» EXERCISE GOAL
Your answer must be every line below, repeated exactly.

[Collected data]

-*-

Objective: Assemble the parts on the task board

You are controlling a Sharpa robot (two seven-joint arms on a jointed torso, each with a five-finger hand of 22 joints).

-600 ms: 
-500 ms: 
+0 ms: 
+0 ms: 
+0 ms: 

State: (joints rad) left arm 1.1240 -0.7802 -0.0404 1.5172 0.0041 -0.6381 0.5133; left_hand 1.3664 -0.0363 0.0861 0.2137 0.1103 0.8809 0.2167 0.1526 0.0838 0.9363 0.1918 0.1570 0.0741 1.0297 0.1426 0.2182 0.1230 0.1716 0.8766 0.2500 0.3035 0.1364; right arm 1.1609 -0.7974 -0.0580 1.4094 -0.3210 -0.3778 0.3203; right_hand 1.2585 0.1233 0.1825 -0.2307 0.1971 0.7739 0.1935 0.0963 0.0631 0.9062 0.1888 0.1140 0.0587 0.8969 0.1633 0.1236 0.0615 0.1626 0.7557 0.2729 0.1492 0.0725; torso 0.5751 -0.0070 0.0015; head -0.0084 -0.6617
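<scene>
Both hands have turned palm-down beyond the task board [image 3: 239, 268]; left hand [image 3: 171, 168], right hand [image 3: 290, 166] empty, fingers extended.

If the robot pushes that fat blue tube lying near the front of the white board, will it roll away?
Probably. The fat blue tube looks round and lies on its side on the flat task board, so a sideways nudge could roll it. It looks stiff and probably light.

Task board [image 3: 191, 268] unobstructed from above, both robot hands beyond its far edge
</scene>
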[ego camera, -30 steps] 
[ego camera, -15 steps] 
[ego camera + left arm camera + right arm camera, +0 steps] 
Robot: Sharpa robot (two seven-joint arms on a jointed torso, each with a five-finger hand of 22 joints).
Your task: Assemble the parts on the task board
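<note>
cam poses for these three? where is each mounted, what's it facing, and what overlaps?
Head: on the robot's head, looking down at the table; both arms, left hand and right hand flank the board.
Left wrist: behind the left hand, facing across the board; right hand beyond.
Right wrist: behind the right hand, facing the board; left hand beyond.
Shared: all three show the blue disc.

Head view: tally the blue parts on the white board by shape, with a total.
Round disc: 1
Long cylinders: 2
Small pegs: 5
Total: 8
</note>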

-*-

» SOLUTION TO THE PROBLEM
Objective: Assemble the parts on the task board

You are controlling a Sharpa robot (two seven-joint arms on a jointed torso, each with a five-finger hand of 22 joints).

-600 ms: 
-500 ms: 
+0 ms: 
+0 ms: 
+0 ms: 

State: (joints rad) left arm 1.1240 -0.7802 -0.0404 1.5172 0.0041 -0.6381 0.5133; left_hand 1.3664 -0.0363 0.0861 0.2137 0.1103 0.8809 0.2167 0.1526 0.0838 0.9363 0.1918 0.1570 0.0741 1.0297 0.1426 0.2182 0.1230 0.1716 0.8766 0.2500 0.3035 0.1364; right arm 1.1609 -0.7974 -0.0580 1.4094 -0.3210 -0.3778 0.3203; right_hand 1.2585 0.1233 0.1825 -0.2307 0.1971 0.7739 0.1935 0.0963 0.0631 0.9062 0.1888 0.1140 0.0587 0.8969 0.1633 0.1236 0.0615 0.1626 0.7557 0.2729 0.1492 0.0725; torso 0.5751 -0.0070 0.0015; head -0.0084 -0.6617
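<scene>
Both hands have turned palm-down beyond the task board [image 3: 239, 268]; left hand [image 3: 171, 168], right hand [image 3: 290, 166] empty, fingers extended.

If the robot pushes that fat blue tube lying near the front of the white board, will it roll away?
Probably. The fat blue tube looks round and lies on its side on the flat task board, so a sideways nudge could roll it. It looks stiff and probably light.

Task board [image 3: 191, 268] unobstructed from above, both robot hands beyond its far edge
</scene>
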[ego camera, -30 steps] 
[ego camera, -15 steps] 
[ego camera + left arm camera + right arm camera, +0 steps] 
Robot: Sharpa robot (two seven-joint arms on a jointed torso, each with a five-finger hand of 22 joints).
Your task: Assemble the parts on the task board
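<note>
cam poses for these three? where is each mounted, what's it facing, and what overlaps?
Head: on the robot's head, looking down at the table; both arms, left hand and right hand flank the board.
Left wrist: behind the left hand, facing across the board; right hand beyond.
Right wrist: behind the right hand, facing the board; left hand beyond.
Shared: all three show the blue disc.

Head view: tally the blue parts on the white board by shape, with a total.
Round disc: 1
Long cylinders: 2
Small pegs: 5
Total: 8
</note>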

The output is complete as shown.